Joseph Henry Green to Faraday   3 July 18451

Hadley nr Barnet | July 3d, 1845

Dear Sir,

I have read your lecture on the nature of matter2 with all the delight, which any one must feel in finding the opinions, which he has long held, so ably vindicated and so clearly illustrated.

There is however one difficulty, which will be felt in adopting the theory of Boscovich3, namely that matter, or the physical agen[t]s, fills indeed Space, that is by virtue of its forces, but does not occupy it4. The ideal points, which are the foci of forces attractive and repulsive, do not present any intelligible conditions for the origination and renewal of the forces. There is a want of the idea of Substance. This it is true is unfortunately an equivocal word: but I flatter myself that in the appendix to the "Vital Dynamics", of which I ordered a copy to be sent to you, - namely in the "Evolution of the idea of Power"5, I have given it a correct philosophical import in assigning to it an equivalent meaning with the term "Subject", id quod jacet sub 6, - that it is therefore essentially supersensuous, beyond the possible apprehension of the senses, but necessarily inferred as quovis modo ejusdem generis7 with that which constitutes our own subjectivity and consciously known as Will, Spirit, Power.

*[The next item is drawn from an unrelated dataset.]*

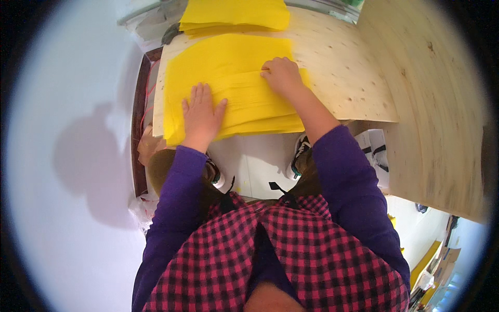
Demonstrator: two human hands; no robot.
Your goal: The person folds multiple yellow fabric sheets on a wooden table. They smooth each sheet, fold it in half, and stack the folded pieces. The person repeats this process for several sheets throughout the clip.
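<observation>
A stack of thin yellow sheets, fabric-like and slightly wrinkled, lies on a pale wooden tabletop, its near edge hanging over the front. My left hand rests flat on the left part of the stack, fingers spread. Toward the right side, my right hand has its fingers curled down against the top sheet, where a fold or sheet edge runs across. Whatever its fingertips pinch is too small to make out. Behind lies a second pile of yellow sheets.
An upright wooden panel stands along the table's right side. On the left, a white wall rises beside a dark wooden frame. Below the table edge are my shoes and a white box with black marks.
</observation>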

This seems to me to be the true ground and key of all dynamic philosophy: but it has led me further, and I cannot but think that you have been also induced to extend your views in the same direction. Taught by your researches that chemical combination depends upon the equilibrium and neutralization of opposite forces, the liberation of which by decomposition resolves them into voltaic currents, I have been unavoidably forced back upon the question: If the electric forces are the true agents of chemical change what share have the the [sic] material substances or chemical stuffs in the phaenomena? And though my knowledge of the subject is too imperfect to permit me to come to any satisfactory conclusion I must say that all the arguments I can muster bring me to the result: That these supposed stuffs are but the sensuous signs and symbols of the forces engaged in their production. Would that it were my good fortune to communicate with you more at large on this matter.

Your obliged | Jos Henry Green

M. Faraday Esq | &c &c &c

Joseph Henry Green (1791-1863, DNB). Surgeon at St Thomas's Hospital, 1820-1853.
Faraday (1844a).
Roger Joseph Boscovich (1711-1787, DSB). Jesuit natural philosopher.
Enunciated in Boscovich (1763). Faraday had referred briefly to Boscovich in Faraday (1844a), 140 and 141. For critical discussions on the possible influence of Boscovich and on the possible sources for Faraday's knowledge of Boscovich see Spencer (1967), Gooding (1978) and James (1985, 1993).
Green (1840), 51-6.
"that which lies under".
"by whatever method of the same kind".

Bibliography

BOSCOVICH, Roger Joseph (1763): Theoria philosophiae naturalis, Venice.

FARADAY, Michael (1844a): “A speculation touching Electric Conduction and the Nature of Matter”, Phil. Mag., 24: 136-44.

GOODING, David (1978): “Conceptual and experimental bases of Faraday's denial of electrostatic action at a distance”, Stud. Hist. Phil. Sci., 9: 117-49.

GREEN, Joseph Henry (1840): Vital Dynamics, London.

SPENCER, J. Brookes (1967): “Boscovich's Theory and its Relation to Faraday's Researches: An Analytic Approach”, Arch. Hist. Exact Sci., 4: 184-202.